Methods: We recorded treatment recommendations by examining charts for all patients with newly detected depression. The patients were from 44 family medicine practitioners and 23 general internal medicine practitioners in a Midwest university medical center setting.
Results: For both medical specialties combined, pharmacotherapy was the most widely used intervention (recommended for 52% of patients), whereas psychotherapy alone was the least frequently used intervention (recommended for 4% of patients).

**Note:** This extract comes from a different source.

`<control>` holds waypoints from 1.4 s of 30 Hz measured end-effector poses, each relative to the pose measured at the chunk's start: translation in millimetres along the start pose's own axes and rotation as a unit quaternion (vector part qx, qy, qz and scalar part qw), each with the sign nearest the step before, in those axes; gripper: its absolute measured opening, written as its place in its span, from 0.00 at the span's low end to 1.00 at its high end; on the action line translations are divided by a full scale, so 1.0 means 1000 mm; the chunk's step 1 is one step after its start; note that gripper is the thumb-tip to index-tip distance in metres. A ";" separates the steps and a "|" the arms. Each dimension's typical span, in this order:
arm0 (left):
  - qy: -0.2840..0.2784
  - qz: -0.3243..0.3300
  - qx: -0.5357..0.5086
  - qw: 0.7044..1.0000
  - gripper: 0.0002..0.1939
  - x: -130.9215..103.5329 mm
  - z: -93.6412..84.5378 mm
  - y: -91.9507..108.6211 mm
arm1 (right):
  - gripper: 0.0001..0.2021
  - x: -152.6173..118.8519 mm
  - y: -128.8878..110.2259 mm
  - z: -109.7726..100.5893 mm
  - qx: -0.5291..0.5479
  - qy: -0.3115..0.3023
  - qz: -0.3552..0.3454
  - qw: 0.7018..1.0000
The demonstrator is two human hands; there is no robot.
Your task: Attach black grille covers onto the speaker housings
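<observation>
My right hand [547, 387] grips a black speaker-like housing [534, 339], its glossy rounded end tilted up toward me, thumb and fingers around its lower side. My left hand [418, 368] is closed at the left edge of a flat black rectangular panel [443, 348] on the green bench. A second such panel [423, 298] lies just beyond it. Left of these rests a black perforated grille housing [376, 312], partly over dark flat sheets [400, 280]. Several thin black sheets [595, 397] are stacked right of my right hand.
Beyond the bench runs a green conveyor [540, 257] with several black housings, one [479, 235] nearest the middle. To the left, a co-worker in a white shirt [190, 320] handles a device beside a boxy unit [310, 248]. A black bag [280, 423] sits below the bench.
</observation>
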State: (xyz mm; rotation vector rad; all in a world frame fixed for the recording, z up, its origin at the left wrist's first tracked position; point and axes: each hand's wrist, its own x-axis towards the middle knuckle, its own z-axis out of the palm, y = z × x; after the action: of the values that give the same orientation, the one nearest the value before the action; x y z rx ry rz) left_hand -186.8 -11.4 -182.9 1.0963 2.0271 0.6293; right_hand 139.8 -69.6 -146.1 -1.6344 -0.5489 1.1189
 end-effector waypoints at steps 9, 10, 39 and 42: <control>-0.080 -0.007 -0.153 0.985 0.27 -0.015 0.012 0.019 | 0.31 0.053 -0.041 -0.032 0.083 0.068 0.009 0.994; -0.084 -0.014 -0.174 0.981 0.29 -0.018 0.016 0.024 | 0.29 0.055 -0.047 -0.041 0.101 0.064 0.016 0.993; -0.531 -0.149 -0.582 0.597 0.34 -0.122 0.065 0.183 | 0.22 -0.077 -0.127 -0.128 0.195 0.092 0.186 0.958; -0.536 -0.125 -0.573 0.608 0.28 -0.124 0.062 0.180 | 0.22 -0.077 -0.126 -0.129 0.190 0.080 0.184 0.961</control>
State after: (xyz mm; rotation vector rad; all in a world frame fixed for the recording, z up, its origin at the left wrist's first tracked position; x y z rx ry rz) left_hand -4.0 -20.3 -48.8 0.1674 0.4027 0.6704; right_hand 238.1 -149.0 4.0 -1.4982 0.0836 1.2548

Family medicine practitioners recommended combination treatment (pharmacotherapy and psychotherapy) more frequently than did general internal medicine practitioners (P = .022), and female physicians recommended combination treatment more frequently than did male physicians (P = .010).

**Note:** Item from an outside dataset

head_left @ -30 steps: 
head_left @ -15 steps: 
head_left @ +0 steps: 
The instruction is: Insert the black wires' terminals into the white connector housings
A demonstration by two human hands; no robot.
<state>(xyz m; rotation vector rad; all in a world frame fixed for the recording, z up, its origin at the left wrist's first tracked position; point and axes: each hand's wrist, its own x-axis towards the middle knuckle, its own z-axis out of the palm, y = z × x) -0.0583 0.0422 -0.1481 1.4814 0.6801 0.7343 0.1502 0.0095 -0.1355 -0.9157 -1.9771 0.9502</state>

Conclusions: Pharmacotherapy was found to be the most widely used treatment despite current evidence-based recommendations. Barriers to effective treatment plan are discussed. The implications for mental health interventions, combination therapy, and cost offset are also discussed. Further research exploring the negotiation process during the patient-provider encounter would shed light on patient and physician factors influencing treatment decisions.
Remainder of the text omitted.